> YOUR OBJECTIVE:
Copy each line of the following material exactly.

§

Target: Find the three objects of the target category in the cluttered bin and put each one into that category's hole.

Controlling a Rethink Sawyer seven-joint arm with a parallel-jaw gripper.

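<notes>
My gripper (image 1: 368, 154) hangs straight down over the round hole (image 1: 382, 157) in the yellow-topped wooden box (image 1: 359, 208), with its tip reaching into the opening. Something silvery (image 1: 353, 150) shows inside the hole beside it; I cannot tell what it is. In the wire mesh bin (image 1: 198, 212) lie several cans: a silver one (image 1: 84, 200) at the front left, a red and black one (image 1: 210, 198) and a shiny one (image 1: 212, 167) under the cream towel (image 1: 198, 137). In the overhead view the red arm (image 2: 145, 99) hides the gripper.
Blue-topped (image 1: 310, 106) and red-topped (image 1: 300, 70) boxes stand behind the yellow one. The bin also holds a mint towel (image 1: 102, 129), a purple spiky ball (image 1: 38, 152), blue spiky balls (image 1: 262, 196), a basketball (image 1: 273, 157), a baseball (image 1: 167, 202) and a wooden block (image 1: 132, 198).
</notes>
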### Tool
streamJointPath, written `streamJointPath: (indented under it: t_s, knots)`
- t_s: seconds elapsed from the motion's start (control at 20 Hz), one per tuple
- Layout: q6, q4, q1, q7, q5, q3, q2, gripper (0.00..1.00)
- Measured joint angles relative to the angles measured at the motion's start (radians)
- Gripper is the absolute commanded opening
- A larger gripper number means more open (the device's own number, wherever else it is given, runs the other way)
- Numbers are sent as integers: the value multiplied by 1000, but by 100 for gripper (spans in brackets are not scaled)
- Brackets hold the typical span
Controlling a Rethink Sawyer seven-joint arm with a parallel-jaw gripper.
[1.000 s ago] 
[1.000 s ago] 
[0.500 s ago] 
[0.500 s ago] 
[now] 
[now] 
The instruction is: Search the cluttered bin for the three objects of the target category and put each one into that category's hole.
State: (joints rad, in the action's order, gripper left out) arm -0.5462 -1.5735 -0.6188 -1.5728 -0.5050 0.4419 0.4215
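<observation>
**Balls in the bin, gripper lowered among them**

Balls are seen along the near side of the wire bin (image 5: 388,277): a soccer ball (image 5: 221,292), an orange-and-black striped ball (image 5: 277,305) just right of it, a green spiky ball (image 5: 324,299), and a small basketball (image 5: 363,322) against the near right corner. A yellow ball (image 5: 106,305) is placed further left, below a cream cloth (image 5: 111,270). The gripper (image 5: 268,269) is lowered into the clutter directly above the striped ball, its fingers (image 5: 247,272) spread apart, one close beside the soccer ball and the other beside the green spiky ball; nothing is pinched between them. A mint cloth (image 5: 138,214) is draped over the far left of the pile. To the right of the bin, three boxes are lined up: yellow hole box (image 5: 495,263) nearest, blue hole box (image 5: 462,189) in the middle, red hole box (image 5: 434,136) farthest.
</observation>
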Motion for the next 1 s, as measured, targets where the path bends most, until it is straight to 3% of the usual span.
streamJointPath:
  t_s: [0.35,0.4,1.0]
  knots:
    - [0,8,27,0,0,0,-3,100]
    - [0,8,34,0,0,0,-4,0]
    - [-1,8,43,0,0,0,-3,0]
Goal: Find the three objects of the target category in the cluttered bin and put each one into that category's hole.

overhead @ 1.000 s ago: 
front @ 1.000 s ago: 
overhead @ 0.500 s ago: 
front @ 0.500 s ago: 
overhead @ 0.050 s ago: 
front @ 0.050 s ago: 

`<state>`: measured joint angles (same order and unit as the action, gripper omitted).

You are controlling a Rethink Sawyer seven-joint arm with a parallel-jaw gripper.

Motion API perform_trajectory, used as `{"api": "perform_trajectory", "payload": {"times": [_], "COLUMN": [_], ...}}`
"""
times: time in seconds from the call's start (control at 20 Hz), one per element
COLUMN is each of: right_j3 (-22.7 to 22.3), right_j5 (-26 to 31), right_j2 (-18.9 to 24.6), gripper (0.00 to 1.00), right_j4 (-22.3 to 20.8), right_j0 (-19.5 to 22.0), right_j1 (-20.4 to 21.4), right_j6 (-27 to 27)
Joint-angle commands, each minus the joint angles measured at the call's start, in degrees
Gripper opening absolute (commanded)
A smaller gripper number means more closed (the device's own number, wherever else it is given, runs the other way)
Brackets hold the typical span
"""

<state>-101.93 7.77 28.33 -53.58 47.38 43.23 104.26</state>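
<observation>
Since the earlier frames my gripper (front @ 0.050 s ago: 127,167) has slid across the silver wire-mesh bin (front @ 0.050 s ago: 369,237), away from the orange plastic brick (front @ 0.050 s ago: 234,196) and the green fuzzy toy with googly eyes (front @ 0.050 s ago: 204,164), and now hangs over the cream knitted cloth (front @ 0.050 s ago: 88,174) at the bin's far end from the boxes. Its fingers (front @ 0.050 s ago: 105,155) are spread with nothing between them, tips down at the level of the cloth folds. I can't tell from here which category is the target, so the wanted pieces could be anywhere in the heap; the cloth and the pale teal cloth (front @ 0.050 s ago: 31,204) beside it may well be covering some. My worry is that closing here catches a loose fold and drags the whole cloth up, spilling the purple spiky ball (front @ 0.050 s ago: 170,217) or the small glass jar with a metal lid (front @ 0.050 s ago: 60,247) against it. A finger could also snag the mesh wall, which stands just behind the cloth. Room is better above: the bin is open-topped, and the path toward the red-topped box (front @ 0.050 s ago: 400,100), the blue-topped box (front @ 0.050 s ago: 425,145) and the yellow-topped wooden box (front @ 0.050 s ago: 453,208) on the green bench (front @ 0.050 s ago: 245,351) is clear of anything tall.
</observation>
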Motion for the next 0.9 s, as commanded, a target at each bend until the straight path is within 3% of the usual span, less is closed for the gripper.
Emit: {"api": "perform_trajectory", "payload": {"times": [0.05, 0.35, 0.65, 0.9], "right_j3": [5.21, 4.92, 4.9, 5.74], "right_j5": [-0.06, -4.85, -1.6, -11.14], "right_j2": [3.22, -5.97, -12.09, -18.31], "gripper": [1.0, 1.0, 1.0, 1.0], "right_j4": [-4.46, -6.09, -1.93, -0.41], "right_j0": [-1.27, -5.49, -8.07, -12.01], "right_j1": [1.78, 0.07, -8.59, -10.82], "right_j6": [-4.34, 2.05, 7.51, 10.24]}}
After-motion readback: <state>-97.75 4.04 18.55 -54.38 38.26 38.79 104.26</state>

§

> EXERCISE RESPONSE:
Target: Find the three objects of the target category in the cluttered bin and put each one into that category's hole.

Controlling a Rethink Sawyer seven-joint arm with a parallel-jaw gripper.

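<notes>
My gripper (image 1: 368, 154) hangs straight down over the round hole (image 1: 382, 157) in the yellow-topped wooden box (image 1: 359, 208), with its tip reaching into the opening. Something silvery (image 1: 353, 150) shows inside the hole beside it; I cannot tell what it is. In the wire mesh bin (image 1: 198, 212) lie several cans: a silver one (image 1: 84, 200) at the front left, a red and black one (image 1: 210, 198) and a shiny one (image 1: 212, 167) under the cream towel (image 1: 198, 137). In the overhead view the red arm (image 2: 145, 99) hides the gripper.
Blue-topped (image 1: 310, 106) and red-topped (image 1: 300, 70) boxes stand behind the yellow one. The bin also holds a mint towel (image 1: 102, 129), a purple spiky ball (image 1: 38, 152), blue spiky balls (image 1: 262, 196), a basketball (image 1: 273, 157), a baseball (image 1: 167, 202) and a wooden block (image 1: 132, 198).
</notes>
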### Tool
streamJointPath, written `streamJointPath: (indented under it: t_s, knots)`
- t_s: seconds elapsed from the motion's start (control at 20 Hz), one per tuple
- Layout: q6, q4, q1, q7, q5, q3, q2, gripper (0.00..1.00)
- Measured joint angles relative to the angles measured at the motion's start (radians)
- Gripper is the absolute commanded opening
- A larger gripper number means more open (the device's own number, wherever else it is given, runs the other way)
- Numbers are sent as integers: the value multiplied by 1000, but by 100 for gripper (spans in brackets are not scaled)
- Brackets hold the typical span
Controlling a Rethink Sawyer seven-joint arm with a parallel-jaw gripper.
[1.000 s ago] 
[1.000 s ago] 
[0.500 s ago] 
[0.500 s ago] 
[now] 
[now] 
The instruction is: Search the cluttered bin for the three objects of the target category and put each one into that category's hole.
State: (joints rad, in the action's order, gripper left out) arm -0.5462 -1.5735 -0.6188 -1.5728 -0.5050 0.4419 0.4215
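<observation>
**Balls in the bin, gripper lowered among them**

Balls are seen along the near side of the wire bin (image 5: 388,277): a soccer ball (image 5: 221,292), an orange-and-black striped ball (image 5: 277,305) just right of it, a green spiky ball (image 5: 324,299), and a small basketball (image 5: 363,322) against the near right corner. A yellow ball (image 5: 106,305) is placed further left, below a cream cloth (image 5: 111,270). The gripper (image 5: 268,269) is lowered into the clutter directly above the striped ball, its fingers (image 5: 247,272) spread apart, one close beside the soccer ball and the other beside the green spiky ball; nothing is pinched between them. A mint cloth (image 5: 138,214) is draped over the far left of the pile. To the right of the bin, three boxes are lined up: yellow hole box (image 5: 495,263) nearest, blue hole box (image 5: 462,189) in the middle, red hole box (image 5: 434,136) farthest.
</observation>
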Motion for the next 1 s, as measured, targets where the path bends most, until it is straight to 3% of the usual span.
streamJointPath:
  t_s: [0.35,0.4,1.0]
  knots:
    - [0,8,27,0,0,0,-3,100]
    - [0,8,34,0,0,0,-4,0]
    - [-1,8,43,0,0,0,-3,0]
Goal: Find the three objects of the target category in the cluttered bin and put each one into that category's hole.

overhead @ 1.000 s ago: 
front @ 1.000 s ago: 
overhead @ 0.500 s ago: 
front @ 0.500 s ago: 
overhead @ 0.050 s ago: 
front @ 0.050 s ago: 

`<state>`: measured joint angles (same order and unit as the action, gripper omitted).

You are controlling a Rethink Sawyer seven-joint arm with a parallel-jaw gripper.

Motion API perform_trajectory, used as `{"api": "perform_trajectory", "payload": {"times": [_], "COLUMN": [_], ...}}`
"""
times: time in seconds from the call's start (control at 20 Hz), one per element
COLUMN is each of: right_j3 (-22.7 to 22.3), right_j5 (-26 to 31), right_j2 (-18.9 to 24.6), gripper (0.00 to 1.00), right_j4 (-22.3 to 20.8), right_j0 (-19.5 to 22.0), right_j1 (-20.4 to 21.4), right_j6 (-27 to 27)
Joint-angle commands, each minus the joint angles measured at the call's start, in degrees
Gripper opening absolute (commanded)
A smaller gripper number means more closed (the device's own number, wherever else it is given, runs the other way)
Brackets hold the typical span
"""

<state>-101.93 7.77 28.33 -53.58 47.38 43.23 104.26</state>
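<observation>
Since the earlier frames my gripper (front @ 0.050 s ago: 127,167) has slid across the silver wire-mesh bin (front @ 0.050 s ago: 369,237), away from the orange plastic brick (front @ 0.050 s ago: 234,196) and the green fuzzy toy with googly eyes (front @ 0.050 s ago: 204,164), and now hangs over the cream knitted cloth (front @ 0.050 s ago: 88,174) at the bin's far end from the boxes. Its fingers (front @ 0.050 s ago: 105,155) are spread with nothing between them, tips down at the level of the cloth folds. I can't tell from here which category is the target, so the wanted pieces could be anywhere in the heap; the cloth and the pale teal cloth (front @ 0.050 s ago: 31,204) beside it may well be covering some. My worry is that closing here catches a loose fold and drags the whole cloth up, spilling the purple spiky ball (front @ 0.050 s ago: 170,217) or the small glass jar with a metal lid (front @ 0.050 s ago: 60,247) against it. A finger could also snag the mesh wall, which stands just behind the cloth. Room is better above: the bin is open-topped, and the path toward the red-topped box (front @ 0.050 s ago: 400,100), the blue-topped box (front @ 0.050 s ago: 425,145) and the yellow-topped wooden box (front @ 0.050 s ago: 453,208) on the green bench (front @ 0.050 s ago: 245,351) is clear of anything tall.
</observation>
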Motion for the next 0.9 s, as commanded, a target at each bend until the straight path is within 3% of the usual span, less is closed for the gripper.
Emit: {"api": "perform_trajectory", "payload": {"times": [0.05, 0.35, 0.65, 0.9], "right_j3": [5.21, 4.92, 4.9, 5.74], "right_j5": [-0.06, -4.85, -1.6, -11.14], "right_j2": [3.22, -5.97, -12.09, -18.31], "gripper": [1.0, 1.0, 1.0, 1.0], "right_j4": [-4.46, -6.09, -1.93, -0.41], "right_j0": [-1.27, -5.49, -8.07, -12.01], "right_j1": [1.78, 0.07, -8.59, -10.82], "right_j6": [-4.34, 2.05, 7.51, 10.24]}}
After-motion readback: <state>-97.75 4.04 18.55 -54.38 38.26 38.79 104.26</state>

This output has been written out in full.